Все трое быстро направились к выходу, которым Микитка ни разу не покидал дворец. У высоких двойных дверей, конечно, стояли два этериота; но сами двери были открыты. Микитка давно заметил, что внутренние покои дворца охраняются и запираются куда лучше, чем наружные двери: через них постоянно входили и выходили посетители.
Этериоты обменялись несколькими словами с Марком, потом отсалютовали копьями ему и Феофано и дали беглецам дорогу. Микитка ждал этого; но едва совладал со своим удивлением. И едва удержался, чтобы не откинуть капюшон, под которым было плохо видно.
Стражник опять взял его под руку, когда они вышли, потому что Микитку подводили ноги. Пленник ощутил на мокром от пота, грязном лице ветер свободы.
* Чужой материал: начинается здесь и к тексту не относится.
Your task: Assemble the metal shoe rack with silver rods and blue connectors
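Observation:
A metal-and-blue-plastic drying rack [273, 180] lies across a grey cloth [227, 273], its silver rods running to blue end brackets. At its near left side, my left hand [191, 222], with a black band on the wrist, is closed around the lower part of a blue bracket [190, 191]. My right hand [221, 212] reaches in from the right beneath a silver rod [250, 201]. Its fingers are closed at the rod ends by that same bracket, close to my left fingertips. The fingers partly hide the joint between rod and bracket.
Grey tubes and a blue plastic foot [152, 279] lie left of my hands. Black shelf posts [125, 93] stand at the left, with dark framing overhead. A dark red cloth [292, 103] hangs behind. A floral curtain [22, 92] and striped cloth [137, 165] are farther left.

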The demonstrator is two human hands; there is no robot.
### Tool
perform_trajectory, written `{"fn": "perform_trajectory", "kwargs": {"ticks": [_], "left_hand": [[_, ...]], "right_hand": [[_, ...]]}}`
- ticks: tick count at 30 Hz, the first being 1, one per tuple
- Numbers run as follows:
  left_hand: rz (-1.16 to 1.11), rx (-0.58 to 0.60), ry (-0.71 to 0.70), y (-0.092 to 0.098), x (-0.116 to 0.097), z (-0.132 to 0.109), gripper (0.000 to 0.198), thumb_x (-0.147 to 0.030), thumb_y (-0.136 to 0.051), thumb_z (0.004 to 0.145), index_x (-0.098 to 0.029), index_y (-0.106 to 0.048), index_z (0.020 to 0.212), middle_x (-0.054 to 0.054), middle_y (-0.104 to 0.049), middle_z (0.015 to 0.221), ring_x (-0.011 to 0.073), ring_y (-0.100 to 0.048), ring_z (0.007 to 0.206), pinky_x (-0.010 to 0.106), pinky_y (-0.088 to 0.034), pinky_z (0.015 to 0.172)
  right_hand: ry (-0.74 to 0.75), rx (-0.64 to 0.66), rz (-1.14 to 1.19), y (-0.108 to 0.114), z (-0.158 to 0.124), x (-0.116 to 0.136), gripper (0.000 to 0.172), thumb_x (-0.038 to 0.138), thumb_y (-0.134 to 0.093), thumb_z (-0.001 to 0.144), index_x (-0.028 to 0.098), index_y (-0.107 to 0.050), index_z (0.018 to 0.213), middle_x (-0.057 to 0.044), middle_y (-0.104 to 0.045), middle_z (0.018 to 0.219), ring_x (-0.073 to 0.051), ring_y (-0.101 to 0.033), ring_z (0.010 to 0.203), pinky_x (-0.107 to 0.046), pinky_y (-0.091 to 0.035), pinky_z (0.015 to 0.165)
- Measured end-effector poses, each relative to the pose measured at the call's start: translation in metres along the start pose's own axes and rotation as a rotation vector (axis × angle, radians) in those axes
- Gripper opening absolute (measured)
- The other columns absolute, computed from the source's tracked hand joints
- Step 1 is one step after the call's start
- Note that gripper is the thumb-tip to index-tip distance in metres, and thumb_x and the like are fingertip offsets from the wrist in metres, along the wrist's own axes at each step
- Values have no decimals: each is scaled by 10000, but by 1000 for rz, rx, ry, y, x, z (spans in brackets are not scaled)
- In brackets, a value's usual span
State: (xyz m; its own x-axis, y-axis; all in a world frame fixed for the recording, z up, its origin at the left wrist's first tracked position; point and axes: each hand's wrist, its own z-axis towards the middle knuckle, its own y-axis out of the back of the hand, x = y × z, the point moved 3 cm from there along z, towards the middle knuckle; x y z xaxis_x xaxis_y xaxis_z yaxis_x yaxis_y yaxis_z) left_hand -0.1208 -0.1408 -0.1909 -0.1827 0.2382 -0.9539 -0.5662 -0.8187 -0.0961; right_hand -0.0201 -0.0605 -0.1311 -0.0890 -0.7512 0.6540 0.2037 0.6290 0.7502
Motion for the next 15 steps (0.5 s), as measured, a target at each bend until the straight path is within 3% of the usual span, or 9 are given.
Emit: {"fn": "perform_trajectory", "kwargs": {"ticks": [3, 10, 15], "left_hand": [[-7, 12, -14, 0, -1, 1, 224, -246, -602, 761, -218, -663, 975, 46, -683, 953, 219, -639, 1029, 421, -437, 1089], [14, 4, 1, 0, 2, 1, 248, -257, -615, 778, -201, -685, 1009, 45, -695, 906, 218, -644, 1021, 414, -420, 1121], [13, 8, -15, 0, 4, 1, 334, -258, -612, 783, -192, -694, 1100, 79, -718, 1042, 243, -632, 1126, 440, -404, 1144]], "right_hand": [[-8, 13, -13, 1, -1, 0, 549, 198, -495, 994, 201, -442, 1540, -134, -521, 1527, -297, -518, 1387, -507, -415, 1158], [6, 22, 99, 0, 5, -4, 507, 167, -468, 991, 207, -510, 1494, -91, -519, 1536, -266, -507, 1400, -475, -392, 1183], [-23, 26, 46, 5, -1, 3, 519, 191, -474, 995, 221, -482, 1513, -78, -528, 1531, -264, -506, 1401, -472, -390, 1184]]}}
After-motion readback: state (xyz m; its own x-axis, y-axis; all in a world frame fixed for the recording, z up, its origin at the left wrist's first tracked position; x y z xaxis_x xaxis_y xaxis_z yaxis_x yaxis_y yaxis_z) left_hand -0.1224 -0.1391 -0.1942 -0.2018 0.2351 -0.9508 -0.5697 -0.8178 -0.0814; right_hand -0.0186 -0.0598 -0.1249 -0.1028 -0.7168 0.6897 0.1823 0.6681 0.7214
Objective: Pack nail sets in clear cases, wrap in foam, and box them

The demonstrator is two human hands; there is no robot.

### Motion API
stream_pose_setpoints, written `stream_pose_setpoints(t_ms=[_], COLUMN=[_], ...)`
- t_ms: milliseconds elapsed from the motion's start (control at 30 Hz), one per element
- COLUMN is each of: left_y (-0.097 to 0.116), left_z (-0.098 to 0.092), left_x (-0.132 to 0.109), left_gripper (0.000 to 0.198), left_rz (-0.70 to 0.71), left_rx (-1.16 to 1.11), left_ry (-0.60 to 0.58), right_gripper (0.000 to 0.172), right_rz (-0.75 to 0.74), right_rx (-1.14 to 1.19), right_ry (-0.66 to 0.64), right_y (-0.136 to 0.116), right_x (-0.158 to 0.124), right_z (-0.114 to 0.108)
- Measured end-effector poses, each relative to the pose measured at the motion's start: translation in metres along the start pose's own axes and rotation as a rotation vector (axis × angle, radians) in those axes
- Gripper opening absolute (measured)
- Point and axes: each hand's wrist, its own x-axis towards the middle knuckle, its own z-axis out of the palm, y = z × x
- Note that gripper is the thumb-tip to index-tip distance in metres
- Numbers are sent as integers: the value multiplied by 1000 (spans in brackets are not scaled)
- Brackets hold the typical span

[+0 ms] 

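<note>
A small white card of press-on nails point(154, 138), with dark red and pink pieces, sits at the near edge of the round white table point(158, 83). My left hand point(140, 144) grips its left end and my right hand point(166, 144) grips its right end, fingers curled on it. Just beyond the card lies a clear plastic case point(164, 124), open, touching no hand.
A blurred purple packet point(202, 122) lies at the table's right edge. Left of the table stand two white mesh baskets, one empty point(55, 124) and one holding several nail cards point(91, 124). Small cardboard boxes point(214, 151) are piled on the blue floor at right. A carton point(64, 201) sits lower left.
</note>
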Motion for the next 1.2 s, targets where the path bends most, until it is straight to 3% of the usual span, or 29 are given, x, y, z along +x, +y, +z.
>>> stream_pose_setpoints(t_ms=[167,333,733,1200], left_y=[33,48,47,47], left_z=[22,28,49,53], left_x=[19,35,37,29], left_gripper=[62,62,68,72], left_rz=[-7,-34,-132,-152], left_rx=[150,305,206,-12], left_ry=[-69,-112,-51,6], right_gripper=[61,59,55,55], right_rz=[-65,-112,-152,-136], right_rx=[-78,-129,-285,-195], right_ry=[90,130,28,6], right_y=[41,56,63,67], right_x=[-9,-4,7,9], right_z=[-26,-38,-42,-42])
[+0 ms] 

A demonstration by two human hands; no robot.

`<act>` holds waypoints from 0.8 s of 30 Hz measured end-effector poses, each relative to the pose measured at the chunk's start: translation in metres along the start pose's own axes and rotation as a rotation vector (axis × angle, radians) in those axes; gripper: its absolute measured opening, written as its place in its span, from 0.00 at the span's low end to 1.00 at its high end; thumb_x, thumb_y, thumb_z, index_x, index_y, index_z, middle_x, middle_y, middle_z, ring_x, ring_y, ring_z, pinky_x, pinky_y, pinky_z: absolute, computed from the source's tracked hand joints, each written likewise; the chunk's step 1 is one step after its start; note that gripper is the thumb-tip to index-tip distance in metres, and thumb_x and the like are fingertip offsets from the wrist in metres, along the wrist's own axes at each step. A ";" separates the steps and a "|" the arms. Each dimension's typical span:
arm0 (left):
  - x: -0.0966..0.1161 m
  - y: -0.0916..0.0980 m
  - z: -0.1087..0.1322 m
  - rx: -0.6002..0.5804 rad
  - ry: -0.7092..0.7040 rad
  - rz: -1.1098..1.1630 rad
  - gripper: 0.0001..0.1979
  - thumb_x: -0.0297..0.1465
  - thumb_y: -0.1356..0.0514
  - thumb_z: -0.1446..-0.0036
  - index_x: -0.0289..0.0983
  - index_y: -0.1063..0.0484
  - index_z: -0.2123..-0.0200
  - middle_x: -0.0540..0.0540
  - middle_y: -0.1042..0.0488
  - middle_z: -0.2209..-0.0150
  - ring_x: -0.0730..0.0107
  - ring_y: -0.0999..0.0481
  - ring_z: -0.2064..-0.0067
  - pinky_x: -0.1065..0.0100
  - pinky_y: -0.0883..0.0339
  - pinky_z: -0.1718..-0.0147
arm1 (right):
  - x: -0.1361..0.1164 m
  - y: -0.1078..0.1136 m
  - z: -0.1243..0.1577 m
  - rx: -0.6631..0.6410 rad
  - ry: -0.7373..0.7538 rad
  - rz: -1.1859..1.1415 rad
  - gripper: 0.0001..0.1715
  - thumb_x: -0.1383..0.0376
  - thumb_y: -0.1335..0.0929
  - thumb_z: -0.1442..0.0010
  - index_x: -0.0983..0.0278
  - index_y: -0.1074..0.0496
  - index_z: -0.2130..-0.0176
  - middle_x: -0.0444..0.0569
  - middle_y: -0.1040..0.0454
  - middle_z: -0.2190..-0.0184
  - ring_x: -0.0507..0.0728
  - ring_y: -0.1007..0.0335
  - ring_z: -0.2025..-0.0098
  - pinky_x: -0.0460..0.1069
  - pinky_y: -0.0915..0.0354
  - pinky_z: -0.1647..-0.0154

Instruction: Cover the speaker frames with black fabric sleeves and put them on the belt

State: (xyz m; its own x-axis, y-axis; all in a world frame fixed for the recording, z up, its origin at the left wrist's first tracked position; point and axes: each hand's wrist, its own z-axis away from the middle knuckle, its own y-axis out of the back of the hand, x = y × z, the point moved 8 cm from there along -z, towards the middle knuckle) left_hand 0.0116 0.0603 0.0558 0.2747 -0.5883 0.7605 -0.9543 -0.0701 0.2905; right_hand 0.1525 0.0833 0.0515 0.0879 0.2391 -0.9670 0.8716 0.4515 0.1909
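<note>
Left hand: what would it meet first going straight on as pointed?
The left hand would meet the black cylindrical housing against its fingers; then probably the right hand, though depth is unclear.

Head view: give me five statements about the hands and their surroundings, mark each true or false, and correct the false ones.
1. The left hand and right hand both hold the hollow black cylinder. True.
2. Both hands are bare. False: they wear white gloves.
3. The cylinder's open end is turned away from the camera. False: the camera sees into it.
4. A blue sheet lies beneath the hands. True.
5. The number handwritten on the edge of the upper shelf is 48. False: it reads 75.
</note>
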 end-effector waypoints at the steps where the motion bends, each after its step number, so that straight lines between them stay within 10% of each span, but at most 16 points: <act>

Вокруг чернелись деревья, стены; на стенах Микитке бросились в глаза блестящие в свете луны брони и копья стражников, при виде которых он сразу ощутил желание припасть к земле и закрыть голову руками. Но караульные не обращали на них никакого внимания.
Тут Микитка уловил движение сбоку и чуть не шарахнулся; но это подходил слуга, союзник. Он переговорил с Феофано, показал куда-то в сторону, и она кивнула. Микитка увидел лошадей, стоявших опустив шею у коновязи.
- Сильно избит, - с беспокойством сказал Марк Феофано. – Как ты увезешь его?
- Справлюсь, - ответила греческая госпожа.
“И я не умею сидеть на лошади”, - подумал юный евнух.
Но это умение ему и не потребовалось. Своей лошади ему никто и не предлагал – Микитка подсчитал, что лошадей всего две, но почему-то не думал, что выйдет так, как вышло. Евнух понял, чего от него хотят, увидев, что Феофано оказалась в седле и склонилась к нему сверху, протягивая руку.
- Иди ко мне, - сказала она.
Микитка подслеповато, с ужасом и стыдом смотрел на гречанку – задрав голову, мучительно напрягая шею.
Феофано ждала повиновения, улыбаясь сверху из-под своего капюшона. Юный евнух даже не заметил, когда гречанку покрыл такой же темный плащ, как у него самого.
Феофано пригласила его садиться жестом, потом хотела подтянуть к себе; Микитка качнул головой и шагнул назад.
- Вот варвареныш! – свирепо воскликнул тут Марк, верною тенью ждавший сзади. – Садись, кому говорят!
Стражник схватил его своими ручищами и подсадил в седло к Феофано. Микитка мимолетно изумился, как такие могучие мужчины слушаются женщину. Но изумляться и размышлять ему не дали: Феофано схватила его поперек живота рукой, крепкой и гибкой, как канат, и ударила пятками лошадь. Когда Микитку встряхнуло, он вскрикнул от боли и испуга; потом стало не до страха, только бы не упасть. На коне болтало так, что он дивился, как Феофано удерживает его.